▶ _Supplied material_:
########################################

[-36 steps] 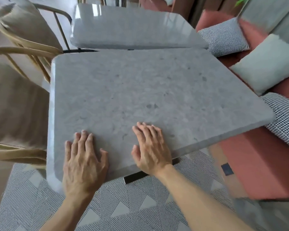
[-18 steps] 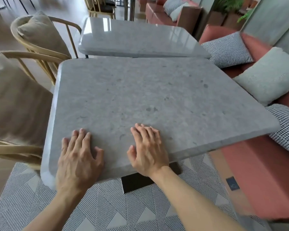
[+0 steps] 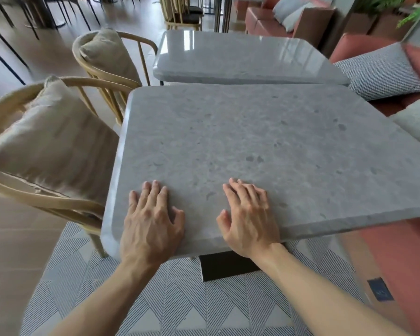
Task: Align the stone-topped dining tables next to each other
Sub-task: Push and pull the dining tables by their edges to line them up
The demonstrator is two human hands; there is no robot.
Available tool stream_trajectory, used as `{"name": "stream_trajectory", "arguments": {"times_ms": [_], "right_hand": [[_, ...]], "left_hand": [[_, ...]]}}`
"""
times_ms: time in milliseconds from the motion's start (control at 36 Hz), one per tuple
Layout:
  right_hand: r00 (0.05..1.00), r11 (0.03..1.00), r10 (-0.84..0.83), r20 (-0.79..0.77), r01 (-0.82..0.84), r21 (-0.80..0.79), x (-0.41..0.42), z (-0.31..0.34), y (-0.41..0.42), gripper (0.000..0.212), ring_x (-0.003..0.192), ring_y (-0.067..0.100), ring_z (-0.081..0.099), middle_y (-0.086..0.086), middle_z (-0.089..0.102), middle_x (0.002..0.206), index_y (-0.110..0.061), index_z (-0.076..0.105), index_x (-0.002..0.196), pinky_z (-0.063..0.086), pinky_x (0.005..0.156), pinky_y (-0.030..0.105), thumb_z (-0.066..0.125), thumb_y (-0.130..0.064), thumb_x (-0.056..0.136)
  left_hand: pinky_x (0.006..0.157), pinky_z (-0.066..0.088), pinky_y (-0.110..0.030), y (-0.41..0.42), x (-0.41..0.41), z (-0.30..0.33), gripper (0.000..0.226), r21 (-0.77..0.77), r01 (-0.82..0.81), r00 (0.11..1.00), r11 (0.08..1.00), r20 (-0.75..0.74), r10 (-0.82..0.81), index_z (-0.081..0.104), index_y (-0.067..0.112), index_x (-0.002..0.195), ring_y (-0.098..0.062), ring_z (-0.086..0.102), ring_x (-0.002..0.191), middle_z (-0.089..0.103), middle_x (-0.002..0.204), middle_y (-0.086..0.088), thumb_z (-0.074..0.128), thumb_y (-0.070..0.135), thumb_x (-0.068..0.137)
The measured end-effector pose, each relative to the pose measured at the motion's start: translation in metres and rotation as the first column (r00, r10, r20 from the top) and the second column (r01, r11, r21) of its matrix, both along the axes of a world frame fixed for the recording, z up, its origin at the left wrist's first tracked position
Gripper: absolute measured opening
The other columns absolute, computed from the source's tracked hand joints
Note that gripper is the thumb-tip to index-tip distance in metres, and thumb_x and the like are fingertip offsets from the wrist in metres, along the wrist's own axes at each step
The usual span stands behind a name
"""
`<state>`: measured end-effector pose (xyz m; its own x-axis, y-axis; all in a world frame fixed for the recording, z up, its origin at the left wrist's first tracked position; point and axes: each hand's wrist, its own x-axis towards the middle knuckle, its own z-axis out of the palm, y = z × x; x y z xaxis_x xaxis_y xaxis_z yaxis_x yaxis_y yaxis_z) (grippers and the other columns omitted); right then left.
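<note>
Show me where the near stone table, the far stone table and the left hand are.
near stone table [image 3: 264, 141]: head view, bare middle of its grey top.
far stone table [image 3: 243, 59]: head view, middle of its glossy top.
left hand [image 3: 150, 224]: head view, back of the hand, flat on the near top.

Left hand [image 3: 150, 224] and right hand [image 3: 249, 218] lie flat side by side on the near edge of the grey square stone-topped bench [image 3: 264, 146]. Second glossy grey stone-topped bench [image 3: 240, 57] just behind it, offset right. Two beige-cushioned wooden armchairs [image 3: 46, 146] to the left; red sofa with checked cushion [image 3: 378, 71] to the right. Patterned rug [image 3: 180, 299] underneath.
</note>
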<state>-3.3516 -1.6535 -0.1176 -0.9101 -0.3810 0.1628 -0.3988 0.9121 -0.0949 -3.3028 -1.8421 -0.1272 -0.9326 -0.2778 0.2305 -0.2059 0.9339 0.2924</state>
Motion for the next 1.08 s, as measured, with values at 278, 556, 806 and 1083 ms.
{"name": "stream_trajectory", "arguments": {"times_ms": [278,556,806,1083], "right_hand": [[0.999,1.0,-0.018,-0.03,0.018,-0.005,-0.004,-0.001,-0.005,0.058,0.127,0.026,0.054,0.011,0.059,0.137,-0.006,0.061,0.13,0.04,0.107,0.045,0.043,-0.034,0.083],[0.998,0.998,-0.058,-0.037,0.056,-0.032,-0.02,-0.001,-0.024,0.059,0.125,0.028,0.055,0.013,0.06,0.136,-0.006,0.062,0.129,0.041,0.106,0.046,0.041,-0.035,0.083],[0.995,0.996,-0.09,-0.04,0.089,-0.019,-0.038,-0.001,-0.049,0.058,0.126,0.03,0.053,0.015,0.058,0.138,-0.004,0.061,0.129,0.038,0.107,0.048,0.045,-0.034,0.083],[0.994,0.994,-0.106,-0.036,0.106,-0.005,-0.042,0.0,-0.056,0.061,0.129,0.029,0.052,0.015,0.057,0.14,-0.005,0.059,0.132,0.037,0.109,0.049,0.039,-0.037,0.084]], "left_hand": [[0.121,0.021,-0.047,-0.004,-0.004,0.004,0.061,0.014,0.03,0.999,0.999,0.03,-0.031,0.055,0.002,0.136,-0.027,0.033,0.146,0.046,0.15,-0.015,0.042,0.034,0.086],[0.121,0.024,-0.045,-0.026,-0.03,-0.002,0.059,-0.005,0.054,0.998,0.999,-0.033,-0.054,0.059,0.006,0.132,-0.024,0.037,0.144,0.05,0.147,-0.011,0.038,0.036,0.085],[0.12,0.027,-0.043,-0.055,-0.059,-0.005,0.059,-0.007,0.062,0.995,0.998,-0.076,-0.062,0.063,0.009,0.129,-0.021,0.04,0.142,0.053,0.145,-0.006,0.037,0.036,0.084],[0.121,0.025,-0.044,-0.06,-0.064,-0.002,0.056,0.015,0.077,0.996,0.997,-0.056,-0.076,0.061,0.009,0.132,-0.02,0.036,0.144,0.05,0.147,-0.007,0.039,0.033,0.085]]}}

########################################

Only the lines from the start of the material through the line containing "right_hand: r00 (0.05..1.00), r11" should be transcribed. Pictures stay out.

[-36 steps] 
[-18 steps] 
[+0 steps] 
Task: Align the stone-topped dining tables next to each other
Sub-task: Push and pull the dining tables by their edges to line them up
The demonstrator is two human hands; there is no robot.
Available tool stream_trajectory, used as `{"name": "stream_trajectory", "arguments": {"times_ms": [_], "right_hand": [[_, ...]], "left_hand": [[_, ...]]}}`
"""
times_ms: time in milliseconds from the motion's start (control at 36 Hz), one per tuple
Layout:
  right_hand: r00 (0.05..1.00), r11 (0.03..1.00), r10 (-0.84..0.83), r20 (-0.79..0.77), r01 (-0.82..0.84), r21 (-0.80..0.79), x (-0.41..0.42), z (-0.31..0.34), y (-0.41..0.42), gripper (0.000..0.212), ring_x (-0.003..0.192), ring_y (-0.067..0.100), ring_z (-0.081..0.099), middle_y (-0.086..0.086), middle_z (-0.089..0.102), middle_x (0.002..0.206), index_y (-0.110..0.061), index_z (-0.076..0.105), index_x (-0.002..0.196), pinky_z (-0.063..0.086), pinky_x (0.005..0.156), pinky_y (-0.030..0.105), thumb_z (-0.066..0.125), thumb_y (-0.130..0.064), thumb_x (-0.056..0.136)

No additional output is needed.